Preventing atomic-context violations in Rust code with klint
Rust is built on the idea that safe Rust code, as verified by the compiler, cannot cause undefined behavior. This behavior comes in a lot of forms, including dereferencing dangling or null pointers, buffer overruns, data races, or violations of the aliasing rules; code that is "safe" will not do those things. The Rust-for-Linux project is trying to create an environment where much kernel functionality can be implemented with safe code. On the other hand, some surprising behavior, including memory leaks, deadlocks, panics, and aborts, is considered "safe". This behavior is defined, thus "safe" (though still, obviously, bad).

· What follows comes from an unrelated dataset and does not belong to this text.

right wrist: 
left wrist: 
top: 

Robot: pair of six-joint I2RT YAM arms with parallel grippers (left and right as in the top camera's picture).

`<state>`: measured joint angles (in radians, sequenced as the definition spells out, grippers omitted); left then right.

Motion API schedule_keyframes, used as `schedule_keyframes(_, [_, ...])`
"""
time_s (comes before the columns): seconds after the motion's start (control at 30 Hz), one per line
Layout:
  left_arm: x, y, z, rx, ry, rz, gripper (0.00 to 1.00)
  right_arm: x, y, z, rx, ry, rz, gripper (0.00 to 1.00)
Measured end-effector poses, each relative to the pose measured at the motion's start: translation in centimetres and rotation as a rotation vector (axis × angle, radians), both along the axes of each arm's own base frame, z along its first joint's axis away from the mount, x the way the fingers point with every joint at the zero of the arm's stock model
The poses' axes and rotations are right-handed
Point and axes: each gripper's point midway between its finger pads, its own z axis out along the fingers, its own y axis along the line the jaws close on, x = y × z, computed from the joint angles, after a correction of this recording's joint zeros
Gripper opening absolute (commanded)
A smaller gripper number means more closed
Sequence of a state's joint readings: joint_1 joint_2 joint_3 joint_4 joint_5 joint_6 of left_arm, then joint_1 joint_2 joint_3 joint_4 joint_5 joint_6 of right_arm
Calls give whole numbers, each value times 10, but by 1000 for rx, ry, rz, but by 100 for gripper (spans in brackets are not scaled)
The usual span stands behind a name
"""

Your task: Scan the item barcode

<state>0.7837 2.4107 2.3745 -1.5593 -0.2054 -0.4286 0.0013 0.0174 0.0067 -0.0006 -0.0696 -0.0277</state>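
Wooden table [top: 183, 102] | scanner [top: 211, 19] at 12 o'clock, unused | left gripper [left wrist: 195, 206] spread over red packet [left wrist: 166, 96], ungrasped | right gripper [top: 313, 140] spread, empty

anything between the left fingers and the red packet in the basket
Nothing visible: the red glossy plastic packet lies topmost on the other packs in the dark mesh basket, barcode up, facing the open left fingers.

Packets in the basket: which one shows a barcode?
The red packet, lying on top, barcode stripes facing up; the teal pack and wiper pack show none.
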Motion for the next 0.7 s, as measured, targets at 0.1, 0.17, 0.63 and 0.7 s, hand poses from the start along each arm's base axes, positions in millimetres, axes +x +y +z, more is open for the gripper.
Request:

Atomic context in the kernel raises some interesting safety questions. If code, for example, executes a sequence like:
spin_lock(&lock);
/* ... */
mutex_lock(&mutex); /* can schedule */
/* ... */
spin_unlock(&lock);
the result could be a deadlock if another thread attempts to take the same spinlock on the same CPU. That is "safe" (but "bad") code. But what about code like the following?
rcu_read_lock();
schedule();
rcu_read_unlock();
In this case, the safety of this code, even in the Rust sense, is not so clear. RCU assumes that there will be no context switches in code that is running within an RCU critical section; calling into the scheduler breaks that assumption. In this case, the atomic-context violation can indeed be a safety issue, creating use-after-free bugs, data races and worse. This is "fine" for C code, where the distinction between "safety" and "correctness" is not so well defined. Rust developers, though, try to live by different rules; consequently, they cannot design a safe API that allows sleeping in atomic context.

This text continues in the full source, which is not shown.